David Cameron’s premiership must be considered a failure. He wanted to keep the UK in the EU, but failed; he wanted to preserve the Union but Scotland might well leave as a result of Brexit; and he wanted to heal a “broken Britain” but leaves the country divided and with hate crime rising.
A big reason for these failures lies in economic policy. Unnecessary austerity contributed to Brexit in four ways:
- In contributing to stagnant incomes for many, it increased hostility to immigrants, which some Brexiteers exploited.
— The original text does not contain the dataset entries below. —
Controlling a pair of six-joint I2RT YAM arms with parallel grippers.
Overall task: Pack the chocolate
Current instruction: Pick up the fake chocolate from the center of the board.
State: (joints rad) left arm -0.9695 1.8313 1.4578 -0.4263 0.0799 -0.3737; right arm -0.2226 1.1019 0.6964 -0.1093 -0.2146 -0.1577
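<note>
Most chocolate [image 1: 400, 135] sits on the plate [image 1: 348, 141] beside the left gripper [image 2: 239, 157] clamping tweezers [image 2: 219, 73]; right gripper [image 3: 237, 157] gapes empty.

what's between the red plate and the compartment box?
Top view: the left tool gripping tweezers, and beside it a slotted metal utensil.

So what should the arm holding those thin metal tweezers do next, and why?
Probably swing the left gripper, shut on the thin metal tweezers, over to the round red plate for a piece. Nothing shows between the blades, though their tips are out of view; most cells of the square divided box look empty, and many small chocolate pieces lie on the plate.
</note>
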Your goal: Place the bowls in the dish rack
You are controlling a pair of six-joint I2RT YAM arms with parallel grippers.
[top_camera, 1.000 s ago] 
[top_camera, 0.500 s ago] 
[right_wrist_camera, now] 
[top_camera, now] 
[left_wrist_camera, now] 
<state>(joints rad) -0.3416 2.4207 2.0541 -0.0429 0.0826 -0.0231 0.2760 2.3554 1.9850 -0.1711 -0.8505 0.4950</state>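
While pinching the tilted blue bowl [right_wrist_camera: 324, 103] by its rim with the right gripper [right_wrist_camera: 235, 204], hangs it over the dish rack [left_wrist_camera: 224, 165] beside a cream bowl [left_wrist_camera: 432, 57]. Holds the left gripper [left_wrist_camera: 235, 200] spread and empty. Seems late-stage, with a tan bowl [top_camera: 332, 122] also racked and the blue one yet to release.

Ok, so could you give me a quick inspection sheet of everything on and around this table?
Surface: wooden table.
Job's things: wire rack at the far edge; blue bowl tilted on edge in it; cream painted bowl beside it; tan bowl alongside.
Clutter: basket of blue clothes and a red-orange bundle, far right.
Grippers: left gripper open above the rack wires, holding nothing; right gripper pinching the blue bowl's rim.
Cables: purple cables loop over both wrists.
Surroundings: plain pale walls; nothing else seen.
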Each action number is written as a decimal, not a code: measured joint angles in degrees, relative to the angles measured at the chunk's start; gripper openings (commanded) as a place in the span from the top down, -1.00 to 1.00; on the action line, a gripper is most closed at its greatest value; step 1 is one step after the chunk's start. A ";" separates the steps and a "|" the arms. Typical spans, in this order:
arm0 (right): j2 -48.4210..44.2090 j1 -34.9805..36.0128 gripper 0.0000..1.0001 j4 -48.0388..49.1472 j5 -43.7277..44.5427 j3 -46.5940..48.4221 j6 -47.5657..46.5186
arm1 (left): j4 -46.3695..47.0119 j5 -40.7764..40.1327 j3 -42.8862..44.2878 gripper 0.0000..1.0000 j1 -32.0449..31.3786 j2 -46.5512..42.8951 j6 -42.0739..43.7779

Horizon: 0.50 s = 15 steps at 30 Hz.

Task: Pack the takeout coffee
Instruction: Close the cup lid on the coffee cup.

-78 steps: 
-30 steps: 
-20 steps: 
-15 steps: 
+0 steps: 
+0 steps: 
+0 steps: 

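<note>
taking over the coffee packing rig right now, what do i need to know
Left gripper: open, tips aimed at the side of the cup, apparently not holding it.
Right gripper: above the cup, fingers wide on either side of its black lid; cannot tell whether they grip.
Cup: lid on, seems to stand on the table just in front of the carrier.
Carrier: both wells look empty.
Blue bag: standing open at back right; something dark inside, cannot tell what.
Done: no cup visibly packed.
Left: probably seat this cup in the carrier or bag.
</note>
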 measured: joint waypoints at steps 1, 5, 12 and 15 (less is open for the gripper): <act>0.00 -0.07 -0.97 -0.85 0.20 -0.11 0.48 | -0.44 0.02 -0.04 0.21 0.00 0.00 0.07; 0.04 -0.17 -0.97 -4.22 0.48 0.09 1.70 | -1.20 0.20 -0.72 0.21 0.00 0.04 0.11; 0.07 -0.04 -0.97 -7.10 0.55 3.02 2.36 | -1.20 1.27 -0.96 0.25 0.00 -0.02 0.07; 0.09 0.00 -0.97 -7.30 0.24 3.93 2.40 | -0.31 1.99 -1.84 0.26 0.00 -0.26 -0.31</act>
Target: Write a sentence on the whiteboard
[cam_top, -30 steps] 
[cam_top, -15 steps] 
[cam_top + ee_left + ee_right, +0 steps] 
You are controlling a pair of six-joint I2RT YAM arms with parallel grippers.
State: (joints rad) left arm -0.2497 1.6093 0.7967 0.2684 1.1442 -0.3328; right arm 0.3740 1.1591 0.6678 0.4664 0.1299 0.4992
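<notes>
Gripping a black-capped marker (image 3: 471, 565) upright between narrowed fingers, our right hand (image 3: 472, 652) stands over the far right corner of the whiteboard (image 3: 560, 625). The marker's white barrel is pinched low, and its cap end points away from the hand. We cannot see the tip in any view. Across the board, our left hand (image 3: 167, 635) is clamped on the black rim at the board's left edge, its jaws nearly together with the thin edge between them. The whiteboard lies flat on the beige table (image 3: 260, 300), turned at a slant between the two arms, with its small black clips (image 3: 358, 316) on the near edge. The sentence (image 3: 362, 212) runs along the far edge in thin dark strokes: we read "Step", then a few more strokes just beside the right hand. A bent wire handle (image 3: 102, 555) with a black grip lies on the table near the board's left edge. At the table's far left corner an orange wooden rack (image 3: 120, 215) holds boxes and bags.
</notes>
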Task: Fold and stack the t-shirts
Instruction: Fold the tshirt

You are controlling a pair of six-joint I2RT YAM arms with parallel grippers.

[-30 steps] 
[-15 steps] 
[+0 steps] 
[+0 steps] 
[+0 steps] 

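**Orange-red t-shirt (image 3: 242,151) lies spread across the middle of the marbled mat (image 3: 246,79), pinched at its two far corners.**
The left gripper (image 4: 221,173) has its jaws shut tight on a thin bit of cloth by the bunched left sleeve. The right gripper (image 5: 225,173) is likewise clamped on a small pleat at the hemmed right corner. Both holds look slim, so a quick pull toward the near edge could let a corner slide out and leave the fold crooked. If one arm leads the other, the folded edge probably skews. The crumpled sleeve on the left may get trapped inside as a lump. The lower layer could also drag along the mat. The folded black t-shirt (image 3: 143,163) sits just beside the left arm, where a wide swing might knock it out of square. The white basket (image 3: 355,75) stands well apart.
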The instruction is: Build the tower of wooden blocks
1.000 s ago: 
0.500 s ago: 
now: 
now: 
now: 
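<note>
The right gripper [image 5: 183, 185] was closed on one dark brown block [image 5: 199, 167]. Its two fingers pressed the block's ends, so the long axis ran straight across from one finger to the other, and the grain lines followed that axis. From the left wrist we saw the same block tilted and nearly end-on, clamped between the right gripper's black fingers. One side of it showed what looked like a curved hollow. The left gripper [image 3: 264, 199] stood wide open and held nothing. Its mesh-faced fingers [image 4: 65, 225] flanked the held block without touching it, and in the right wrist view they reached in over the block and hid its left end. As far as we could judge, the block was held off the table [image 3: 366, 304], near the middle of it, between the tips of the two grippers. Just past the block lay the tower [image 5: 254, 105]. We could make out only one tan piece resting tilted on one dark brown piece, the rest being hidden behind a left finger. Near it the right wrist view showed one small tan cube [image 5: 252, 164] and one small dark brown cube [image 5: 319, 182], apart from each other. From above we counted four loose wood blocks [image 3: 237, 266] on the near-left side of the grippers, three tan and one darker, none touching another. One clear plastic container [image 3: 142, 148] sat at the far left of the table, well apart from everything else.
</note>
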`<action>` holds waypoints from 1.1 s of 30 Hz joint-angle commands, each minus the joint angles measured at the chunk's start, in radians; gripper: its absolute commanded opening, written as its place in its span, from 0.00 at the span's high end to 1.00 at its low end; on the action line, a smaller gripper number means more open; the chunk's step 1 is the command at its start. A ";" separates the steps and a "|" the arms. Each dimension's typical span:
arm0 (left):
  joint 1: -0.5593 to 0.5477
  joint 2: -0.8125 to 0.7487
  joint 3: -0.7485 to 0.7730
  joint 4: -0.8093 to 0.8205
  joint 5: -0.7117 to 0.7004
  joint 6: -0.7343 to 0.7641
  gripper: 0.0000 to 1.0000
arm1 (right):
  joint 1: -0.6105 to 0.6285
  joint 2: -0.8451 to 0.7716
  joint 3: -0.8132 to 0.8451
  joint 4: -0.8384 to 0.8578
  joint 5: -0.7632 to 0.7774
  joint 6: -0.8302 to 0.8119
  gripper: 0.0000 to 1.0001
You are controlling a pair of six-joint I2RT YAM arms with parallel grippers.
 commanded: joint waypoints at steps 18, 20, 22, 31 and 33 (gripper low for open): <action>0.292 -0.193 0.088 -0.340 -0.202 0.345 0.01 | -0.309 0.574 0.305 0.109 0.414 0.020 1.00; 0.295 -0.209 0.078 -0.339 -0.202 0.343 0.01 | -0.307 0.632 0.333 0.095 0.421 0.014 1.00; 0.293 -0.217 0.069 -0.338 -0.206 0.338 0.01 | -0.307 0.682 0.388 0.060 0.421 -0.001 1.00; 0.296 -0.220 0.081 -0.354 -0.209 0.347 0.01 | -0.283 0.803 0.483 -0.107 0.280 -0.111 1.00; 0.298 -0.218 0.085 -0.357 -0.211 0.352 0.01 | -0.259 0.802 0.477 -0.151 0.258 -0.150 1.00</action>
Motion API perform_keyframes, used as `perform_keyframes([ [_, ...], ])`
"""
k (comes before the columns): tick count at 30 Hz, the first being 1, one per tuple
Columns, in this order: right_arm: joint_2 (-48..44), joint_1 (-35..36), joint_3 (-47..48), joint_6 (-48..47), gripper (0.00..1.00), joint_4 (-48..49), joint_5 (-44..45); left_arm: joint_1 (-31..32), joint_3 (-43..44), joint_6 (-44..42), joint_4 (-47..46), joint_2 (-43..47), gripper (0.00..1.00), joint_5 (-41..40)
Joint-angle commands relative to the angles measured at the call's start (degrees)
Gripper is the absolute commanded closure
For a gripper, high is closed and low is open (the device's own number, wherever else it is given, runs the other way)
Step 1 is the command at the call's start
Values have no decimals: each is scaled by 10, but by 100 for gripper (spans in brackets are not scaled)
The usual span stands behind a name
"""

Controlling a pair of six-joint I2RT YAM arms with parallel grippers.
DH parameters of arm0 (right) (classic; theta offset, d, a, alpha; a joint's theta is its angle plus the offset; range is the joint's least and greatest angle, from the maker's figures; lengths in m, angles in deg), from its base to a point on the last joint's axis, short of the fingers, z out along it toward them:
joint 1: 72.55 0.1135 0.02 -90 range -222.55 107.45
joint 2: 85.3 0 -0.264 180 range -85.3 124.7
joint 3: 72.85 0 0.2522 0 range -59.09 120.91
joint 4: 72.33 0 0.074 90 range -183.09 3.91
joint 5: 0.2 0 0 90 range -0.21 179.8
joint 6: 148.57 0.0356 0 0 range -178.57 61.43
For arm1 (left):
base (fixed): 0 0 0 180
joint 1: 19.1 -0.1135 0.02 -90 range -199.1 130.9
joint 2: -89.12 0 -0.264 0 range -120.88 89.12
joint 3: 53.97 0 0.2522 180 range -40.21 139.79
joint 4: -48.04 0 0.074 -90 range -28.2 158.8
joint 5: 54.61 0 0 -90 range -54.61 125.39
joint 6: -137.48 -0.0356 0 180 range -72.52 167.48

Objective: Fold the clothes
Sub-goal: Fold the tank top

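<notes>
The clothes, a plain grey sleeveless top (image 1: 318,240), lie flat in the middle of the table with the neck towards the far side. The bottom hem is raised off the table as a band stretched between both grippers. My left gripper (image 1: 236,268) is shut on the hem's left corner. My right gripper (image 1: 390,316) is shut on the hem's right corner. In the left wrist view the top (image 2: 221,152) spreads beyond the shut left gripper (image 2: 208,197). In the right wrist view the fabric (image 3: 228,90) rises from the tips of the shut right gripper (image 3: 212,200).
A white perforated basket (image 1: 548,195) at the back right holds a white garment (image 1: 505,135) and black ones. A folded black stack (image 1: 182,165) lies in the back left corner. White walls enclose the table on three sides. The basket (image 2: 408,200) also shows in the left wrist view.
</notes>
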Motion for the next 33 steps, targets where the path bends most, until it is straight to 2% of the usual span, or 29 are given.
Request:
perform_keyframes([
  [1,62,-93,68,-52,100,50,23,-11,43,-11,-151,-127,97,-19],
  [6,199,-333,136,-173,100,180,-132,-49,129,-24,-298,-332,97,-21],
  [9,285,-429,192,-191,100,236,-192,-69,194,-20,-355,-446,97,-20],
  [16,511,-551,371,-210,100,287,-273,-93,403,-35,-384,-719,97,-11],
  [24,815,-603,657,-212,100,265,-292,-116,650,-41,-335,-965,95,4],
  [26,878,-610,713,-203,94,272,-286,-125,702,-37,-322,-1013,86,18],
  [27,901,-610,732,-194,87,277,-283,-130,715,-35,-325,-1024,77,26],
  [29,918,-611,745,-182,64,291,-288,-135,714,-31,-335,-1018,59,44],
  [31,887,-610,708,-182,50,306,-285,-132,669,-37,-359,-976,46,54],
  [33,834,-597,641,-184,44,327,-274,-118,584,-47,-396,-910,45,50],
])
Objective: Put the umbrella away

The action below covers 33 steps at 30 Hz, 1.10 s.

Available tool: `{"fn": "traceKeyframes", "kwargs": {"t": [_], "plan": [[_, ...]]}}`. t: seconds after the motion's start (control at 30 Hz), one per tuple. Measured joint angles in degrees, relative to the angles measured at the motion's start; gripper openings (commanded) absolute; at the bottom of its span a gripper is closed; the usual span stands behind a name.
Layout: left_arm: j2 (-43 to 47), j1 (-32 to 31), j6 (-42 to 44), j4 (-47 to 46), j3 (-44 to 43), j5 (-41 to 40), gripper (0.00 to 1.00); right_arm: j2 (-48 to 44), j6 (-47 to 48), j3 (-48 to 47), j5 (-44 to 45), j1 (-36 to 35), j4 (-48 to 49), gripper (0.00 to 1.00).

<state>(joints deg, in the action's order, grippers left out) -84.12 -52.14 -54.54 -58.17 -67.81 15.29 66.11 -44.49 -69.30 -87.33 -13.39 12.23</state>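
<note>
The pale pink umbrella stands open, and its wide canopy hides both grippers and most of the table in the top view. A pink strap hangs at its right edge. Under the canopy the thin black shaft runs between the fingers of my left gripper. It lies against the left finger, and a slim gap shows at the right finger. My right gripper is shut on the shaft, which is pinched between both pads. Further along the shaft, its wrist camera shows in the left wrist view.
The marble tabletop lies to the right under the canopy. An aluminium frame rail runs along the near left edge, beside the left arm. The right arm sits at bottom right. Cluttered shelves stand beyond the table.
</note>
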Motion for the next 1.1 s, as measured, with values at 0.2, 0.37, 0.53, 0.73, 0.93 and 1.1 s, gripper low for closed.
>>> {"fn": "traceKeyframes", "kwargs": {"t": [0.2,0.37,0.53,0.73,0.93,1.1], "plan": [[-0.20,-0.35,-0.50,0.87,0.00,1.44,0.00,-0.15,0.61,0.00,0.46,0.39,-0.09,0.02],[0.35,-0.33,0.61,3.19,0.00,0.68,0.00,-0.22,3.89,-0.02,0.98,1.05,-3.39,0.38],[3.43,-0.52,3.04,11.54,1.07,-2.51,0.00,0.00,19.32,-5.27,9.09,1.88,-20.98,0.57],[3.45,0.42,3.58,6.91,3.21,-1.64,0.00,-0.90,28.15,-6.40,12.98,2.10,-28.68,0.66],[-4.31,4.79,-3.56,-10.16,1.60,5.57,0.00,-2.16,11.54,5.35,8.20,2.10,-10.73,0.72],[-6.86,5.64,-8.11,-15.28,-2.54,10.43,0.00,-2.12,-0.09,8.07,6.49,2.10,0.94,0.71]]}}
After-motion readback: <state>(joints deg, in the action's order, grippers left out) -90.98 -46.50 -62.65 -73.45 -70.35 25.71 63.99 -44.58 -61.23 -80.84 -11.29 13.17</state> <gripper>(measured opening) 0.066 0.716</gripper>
When combined with high inequality – which Cameron did little to combat – it also contributed to increasing distrust of “elites”. It might well be for this reason that Theresa May has spoken of the need to abandon austerity and reduce inequality: she can now see - with the benefit of hindsight - that these have toxic political and cultural effects.
- In worsening public services, Cameron and Osborne allowed the false impression to grow that immigrants were responsible for pressure on the NHS. As Simon says, some people voted for Brexit because they wrongly thought that lower immigration would improve the NHS.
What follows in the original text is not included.